(Study material)
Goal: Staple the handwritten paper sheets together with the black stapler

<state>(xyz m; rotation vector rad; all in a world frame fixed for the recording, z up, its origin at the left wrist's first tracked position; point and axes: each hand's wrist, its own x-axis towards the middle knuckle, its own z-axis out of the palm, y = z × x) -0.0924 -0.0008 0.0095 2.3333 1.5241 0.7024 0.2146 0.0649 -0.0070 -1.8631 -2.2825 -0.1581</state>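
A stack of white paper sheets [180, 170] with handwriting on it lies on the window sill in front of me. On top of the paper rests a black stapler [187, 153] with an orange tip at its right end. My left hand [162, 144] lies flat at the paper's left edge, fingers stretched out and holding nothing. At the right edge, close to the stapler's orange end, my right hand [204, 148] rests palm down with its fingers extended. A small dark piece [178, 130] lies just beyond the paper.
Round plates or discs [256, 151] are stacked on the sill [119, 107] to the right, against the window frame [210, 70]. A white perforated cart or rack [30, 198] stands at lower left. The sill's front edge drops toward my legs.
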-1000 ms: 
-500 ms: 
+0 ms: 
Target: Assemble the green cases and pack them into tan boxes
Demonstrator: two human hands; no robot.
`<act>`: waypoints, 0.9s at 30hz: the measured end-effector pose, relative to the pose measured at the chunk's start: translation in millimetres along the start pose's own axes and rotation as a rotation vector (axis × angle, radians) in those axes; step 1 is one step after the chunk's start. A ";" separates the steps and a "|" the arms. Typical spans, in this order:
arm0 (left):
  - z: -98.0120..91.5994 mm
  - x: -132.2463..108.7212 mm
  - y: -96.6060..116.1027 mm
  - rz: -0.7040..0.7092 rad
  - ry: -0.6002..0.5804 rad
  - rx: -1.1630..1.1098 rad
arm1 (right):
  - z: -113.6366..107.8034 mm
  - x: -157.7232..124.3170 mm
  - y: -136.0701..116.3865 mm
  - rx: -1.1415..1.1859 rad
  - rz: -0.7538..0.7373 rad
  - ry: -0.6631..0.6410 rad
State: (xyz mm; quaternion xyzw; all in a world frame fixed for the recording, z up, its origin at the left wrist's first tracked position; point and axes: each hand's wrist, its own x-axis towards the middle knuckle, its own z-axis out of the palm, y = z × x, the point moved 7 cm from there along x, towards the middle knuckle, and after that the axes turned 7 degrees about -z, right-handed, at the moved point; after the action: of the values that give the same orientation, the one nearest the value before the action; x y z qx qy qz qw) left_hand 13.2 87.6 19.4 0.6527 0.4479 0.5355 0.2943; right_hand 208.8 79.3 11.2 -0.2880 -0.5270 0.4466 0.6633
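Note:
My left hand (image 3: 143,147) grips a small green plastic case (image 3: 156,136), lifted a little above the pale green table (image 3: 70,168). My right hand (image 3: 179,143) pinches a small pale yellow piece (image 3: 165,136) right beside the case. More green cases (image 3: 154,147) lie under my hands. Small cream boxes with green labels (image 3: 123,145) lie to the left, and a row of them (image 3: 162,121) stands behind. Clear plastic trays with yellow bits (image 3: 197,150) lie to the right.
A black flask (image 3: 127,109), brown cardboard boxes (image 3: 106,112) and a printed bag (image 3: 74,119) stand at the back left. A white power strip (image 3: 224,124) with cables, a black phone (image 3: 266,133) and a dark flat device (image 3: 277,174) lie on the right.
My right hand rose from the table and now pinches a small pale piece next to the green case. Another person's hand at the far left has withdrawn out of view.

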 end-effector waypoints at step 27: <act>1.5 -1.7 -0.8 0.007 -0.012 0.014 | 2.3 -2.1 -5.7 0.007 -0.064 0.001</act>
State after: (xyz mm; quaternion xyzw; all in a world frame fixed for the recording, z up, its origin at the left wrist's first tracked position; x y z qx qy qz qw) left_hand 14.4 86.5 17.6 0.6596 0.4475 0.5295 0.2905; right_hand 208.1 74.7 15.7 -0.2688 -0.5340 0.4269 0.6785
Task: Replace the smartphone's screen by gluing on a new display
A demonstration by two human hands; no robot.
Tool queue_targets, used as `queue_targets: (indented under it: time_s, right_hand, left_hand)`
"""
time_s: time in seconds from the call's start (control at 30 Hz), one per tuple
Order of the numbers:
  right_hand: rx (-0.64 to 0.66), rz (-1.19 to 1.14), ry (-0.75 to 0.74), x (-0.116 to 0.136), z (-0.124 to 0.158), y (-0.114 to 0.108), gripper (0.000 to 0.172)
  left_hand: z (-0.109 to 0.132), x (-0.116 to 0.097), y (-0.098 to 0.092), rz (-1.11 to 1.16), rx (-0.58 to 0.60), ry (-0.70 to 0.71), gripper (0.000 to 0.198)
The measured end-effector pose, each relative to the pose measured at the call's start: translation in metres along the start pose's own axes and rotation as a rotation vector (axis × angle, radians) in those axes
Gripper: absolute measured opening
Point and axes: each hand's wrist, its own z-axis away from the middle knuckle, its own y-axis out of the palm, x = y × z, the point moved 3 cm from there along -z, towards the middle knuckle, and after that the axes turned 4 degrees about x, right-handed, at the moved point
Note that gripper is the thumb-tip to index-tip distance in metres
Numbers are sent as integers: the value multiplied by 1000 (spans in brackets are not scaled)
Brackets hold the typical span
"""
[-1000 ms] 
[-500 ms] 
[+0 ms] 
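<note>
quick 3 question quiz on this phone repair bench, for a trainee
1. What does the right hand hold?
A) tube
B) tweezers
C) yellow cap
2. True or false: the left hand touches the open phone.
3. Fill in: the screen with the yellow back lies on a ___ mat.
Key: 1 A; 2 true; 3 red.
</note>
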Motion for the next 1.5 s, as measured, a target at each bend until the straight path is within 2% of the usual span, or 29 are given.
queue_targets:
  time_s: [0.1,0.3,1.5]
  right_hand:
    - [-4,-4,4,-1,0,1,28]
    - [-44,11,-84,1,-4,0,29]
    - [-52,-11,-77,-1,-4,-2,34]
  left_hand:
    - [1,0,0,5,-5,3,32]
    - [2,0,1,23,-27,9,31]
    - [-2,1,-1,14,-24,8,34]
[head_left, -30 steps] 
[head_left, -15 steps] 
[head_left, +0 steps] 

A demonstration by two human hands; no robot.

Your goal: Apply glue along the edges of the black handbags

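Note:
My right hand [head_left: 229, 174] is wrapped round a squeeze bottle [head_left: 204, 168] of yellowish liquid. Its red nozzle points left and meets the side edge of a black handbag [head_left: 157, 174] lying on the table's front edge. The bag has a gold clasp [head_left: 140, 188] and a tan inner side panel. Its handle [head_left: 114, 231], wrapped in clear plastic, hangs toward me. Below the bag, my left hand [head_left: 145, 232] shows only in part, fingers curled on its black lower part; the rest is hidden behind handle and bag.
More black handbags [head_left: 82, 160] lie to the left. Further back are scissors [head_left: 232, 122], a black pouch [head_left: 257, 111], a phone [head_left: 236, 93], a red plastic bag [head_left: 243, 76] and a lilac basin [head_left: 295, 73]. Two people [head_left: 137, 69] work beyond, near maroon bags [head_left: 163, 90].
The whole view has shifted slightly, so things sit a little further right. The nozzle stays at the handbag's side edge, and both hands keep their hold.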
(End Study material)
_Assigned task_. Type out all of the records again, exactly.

_Answer below_.
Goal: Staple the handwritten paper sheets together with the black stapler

<state>(xyz m; rotation vector rad; all in a world frame fixed for the recording, z up, its origin at the left wrist's first tracked position; point and axes: each hand's wrist, its own x-axis towards the middle knuckle, its own z-axis out of the palm, y = z × x) -0.0924 -0.0008 0.0095 2.3333 1.5241 0.7024 0.2146 0.0649 -0.0070 -1.8631 -2.2825 -0.1581</state>
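A stack of white paper sheets [180, 170] with handwriting on it lies on the window sill in front of me. On top of the paper rests a black stapler [187, 153] with an orange tip at its right end. My left hand [162, 144] lies flat at the paper's left edge, fingers stretched out and holding nothing. At the right edge, close to the stapler's orange end, my right hand [204, 148] rests palm down with its fingers extended. A small dark piece [178, 130] lies just beyond the paper.
Round plates or discs [256, 151] are stacked on the sill [119, 107] to the right, against the window frame [210, 70]. A white perforated cart or rack [30, 198] stands at lower left. The sill's front edge drops toward my legs.
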-1000 ms: 
-500 ms: 
+0 ms: 
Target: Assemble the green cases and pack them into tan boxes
Demonstrator: two human hands; no robot.
`<act>`: waypoints, 0.9s at 30hz: the measured end-effector pose, relative to the pose measured at the chunk's start: translation in millimetres along the start pose's own axes and rotation as a rotation vector (axis × angle, radians) in those axes; step 1 is one step after the chunk's start. A ";" separates the steps and a "|" the arms. Typical spans, in this order:
arm0 (left):
  - z: -98.0120..91.5994 mm
  - x: -132.2463..108.7212 mm
  - y: -96.6060..116.1027 mm
  - rz: -0.7040..0.7092 rad
  - ry: -0.6002..0.5804 rad
  - rx: -1.1630..1.1098 rad
arm1 (right):
  - z: -113.6366..107.8034 mm
  - x: -157.7232..124.3170 mm
  - y: -136.0701..116.3865 mm
  - rx: -1.1415..1.1859 rad
  - rz: -0.7538..0.7373 rad
  - ry: -0.6631..0.6410 rad
State: (xyz mm; quaternion xyzw; all in a world frame fixed for the recording, z up, its origin at the left wrist's first tracked position; point and axes: each hand's wrist, its own x-axis towards the middle knuckle, its own z-axis out of the palm, y = z × x, the point moved 7 cm from there along x, towards the middle knuckle, and after that the axes turned 7 degrees about -z, right-handed, at the moved point; after the action: of the values that give the same orientation, the one nearest the value before the action; x y z qx qy qz qw) left_hand 13.2 87.6 19.4 0.6527 0.4479 0.5355 0.2943; right_hand 208.8 79.3 11.2 -0.2880 -0.5270 0.4466 0.6633
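Note:
My left hand (image 3: 143,147) grips a small green plastic case (image 3: 156,136), lifted a little above the pale green table (image 3: 70,168). My right hand (image 3: 179,143) pinches a small pale yellow piece (image 3: 165,136) right beside the case. More green cases (image 3: 154,147) lie under my hands. Small cream boxes with green labels (image 3: 123,145) lie to the left, and a row of them (image 3: 162,121) stands behind. Clear plastic trays with yellow bits (image 3: 197,150) lie to the right.
A black flask (image 3: 127,109), brown cardboard boxes (image 3: 106,112) and a printed bag (image 3: 74,119) stand at the back left. A white power strip (image 3: 224,124) with cables, a black phone (image 3: 266,133) and a dark flat device (image 3: 277,174) lie on the right.
My right hand rose from the table and now pinches a small pale piece next to the green case. Another person's hand at the far left has withdrawn out of view.
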
 end-effector waypoints at step 27: <act>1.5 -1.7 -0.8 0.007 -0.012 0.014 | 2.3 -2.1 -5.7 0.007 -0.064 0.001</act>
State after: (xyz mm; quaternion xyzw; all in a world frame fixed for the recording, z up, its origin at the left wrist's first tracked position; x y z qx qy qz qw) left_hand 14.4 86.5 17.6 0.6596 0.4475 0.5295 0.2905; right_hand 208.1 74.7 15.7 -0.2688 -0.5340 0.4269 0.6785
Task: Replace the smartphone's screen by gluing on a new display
A demonstration by two human hands; no robot.
Tool queue_targets, used as `queue_targets: (indented under it: time_s, right_hand, left_hand)`
"""
time_s: time in seconds from the call's start (control at 30 Hz), one per tuple
Order of the numbers:
  right_hand: rx (-0.64 to 0.66), rz (-1.19 to 1.14), ry (-0.75 to 0.74), x (-0.116 to 0.136), z (-0.124 to 0.158), y (-0.114 to 0.108), gripper (0.000 to 0.172)
  left_hand: z (-0.109 to 0.132), x (-0.116 to 0.097), y (-0.098 to 0.092), rz (-1.11 to 1.16), rx (-0.58 to 0.60), ry (-0.70 to 0.71), gripper (0.000 to 0.198)
The measured end-effector pose, each relative to the pose measured at the call's start: translation in metres along the start pose's own axes and rotation as a rotation vector (axis × angle, radians) in those axes
Gripper: absolute measured opening
Point and axes: each hand's wrist, its own z-axis away from the middle knuckle, its own y-axis out of the palm, x = y × z, the point moved 3 cm from there along -z, towards the middle knuckle, and after that the axes turned 4 degrees about x, right-handed, at the moved point
Note that gripper is the thumb-tip to index-tip distance in metres
Numbers are sent as integers: the value multiplied by 1000 (spans in brackets are not scaled)
Brackets hold the typical span
"""
[-1000 ms] 
[-500 ms] 
[+0 ms] 
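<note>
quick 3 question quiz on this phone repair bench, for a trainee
1. What does the right hand hold?
A) tube
B) tweezers
C) yellow cap
2. True or false: the left hand touches the open phone.
3. Fill in: the screen with the yellow back lies on a ___ mat.
Key: 1 A; 2 true; 3 red.
</note>
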Motion for the next 1.5 s, as measured, a target at each bend until the straight path is within 2% of the usual span, or 29 are given.
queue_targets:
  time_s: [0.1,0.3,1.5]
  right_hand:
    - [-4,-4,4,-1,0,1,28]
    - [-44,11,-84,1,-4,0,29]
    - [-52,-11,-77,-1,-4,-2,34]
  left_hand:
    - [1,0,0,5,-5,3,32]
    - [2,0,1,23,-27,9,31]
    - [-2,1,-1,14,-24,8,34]
[head_left, -30 steps] 
[head_left, -15 steps] 
[head_left, +0 steps] 

A demonstration by two human hands; no robot.

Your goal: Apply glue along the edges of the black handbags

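Note:
My right hand [head_left: 229, 174] is wrapped round a squeeze bottle [head_left: 204, 168] of yellowish liquid. Its red nozzle points left and meets the side edge of a black handbag [head_left: 157, 174] lying on the table's front edge. The bag has a gold clasp [head_left: 140, 188] and a tan inner side panel. Its handle [head_left: 114, 231], wrapped in clear plastic, hangs toward me. Below the bag, my left hand [head_left: 145, 232] shows only in part, fingers curled on its black lower part; the rest is hidden behind handle and bag.
More black handbags [head_left: 82, 160] lie to the left. Further back are scissors [head_left: 232, 122], a black pouch [head_left: 257, 111], a phone [head_left: 236, 93], a red plastic bag [head_left: 243, 76] and a lilac basin [head_left: 295, 73]. Two people [head_left: 137, 69] work beyond, near maroon bags [head_left: 163, 90].
The whole view has shifted slightly, so things sit a little further right. The nozzle stays at the handbag's side edge, and both hands keep their hold.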

The work on this exercise is finished.